## Exercise instructions
State how many lines in the records below contain the word "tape". Nothing else is needed.

◆ ◆ ◆

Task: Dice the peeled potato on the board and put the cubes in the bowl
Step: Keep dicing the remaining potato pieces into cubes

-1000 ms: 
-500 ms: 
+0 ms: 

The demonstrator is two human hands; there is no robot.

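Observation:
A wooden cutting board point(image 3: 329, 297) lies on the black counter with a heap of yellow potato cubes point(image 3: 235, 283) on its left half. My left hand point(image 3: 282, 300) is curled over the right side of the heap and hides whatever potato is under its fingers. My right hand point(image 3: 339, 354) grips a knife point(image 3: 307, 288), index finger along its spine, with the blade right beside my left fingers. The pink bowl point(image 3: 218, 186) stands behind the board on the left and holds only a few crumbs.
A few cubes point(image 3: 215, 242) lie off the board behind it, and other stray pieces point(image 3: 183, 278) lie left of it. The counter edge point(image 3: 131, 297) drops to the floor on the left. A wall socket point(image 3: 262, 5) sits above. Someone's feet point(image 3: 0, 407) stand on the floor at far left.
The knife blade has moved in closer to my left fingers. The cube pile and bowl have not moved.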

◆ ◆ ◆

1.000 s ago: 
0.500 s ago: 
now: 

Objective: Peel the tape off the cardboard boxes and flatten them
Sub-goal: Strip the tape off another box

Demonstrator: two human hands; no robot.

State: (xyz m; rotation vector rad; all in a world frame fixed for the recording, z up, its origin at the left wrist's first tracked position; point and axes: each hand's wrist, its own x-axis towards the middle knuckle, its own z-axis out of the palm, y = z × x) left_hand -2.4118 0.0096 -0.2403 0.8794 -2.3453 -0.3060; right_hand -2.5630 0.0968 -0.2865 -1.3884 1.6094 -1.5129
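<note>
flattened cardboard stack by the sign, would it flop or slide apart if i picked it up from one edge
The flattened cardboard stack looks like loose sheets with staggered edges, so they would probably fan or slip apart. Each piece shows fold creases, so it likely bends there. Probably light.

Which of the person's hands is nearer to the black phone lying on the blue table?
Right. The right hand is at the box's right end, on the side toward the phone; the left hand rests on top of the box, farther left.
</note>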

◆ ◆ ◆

## Written answer
2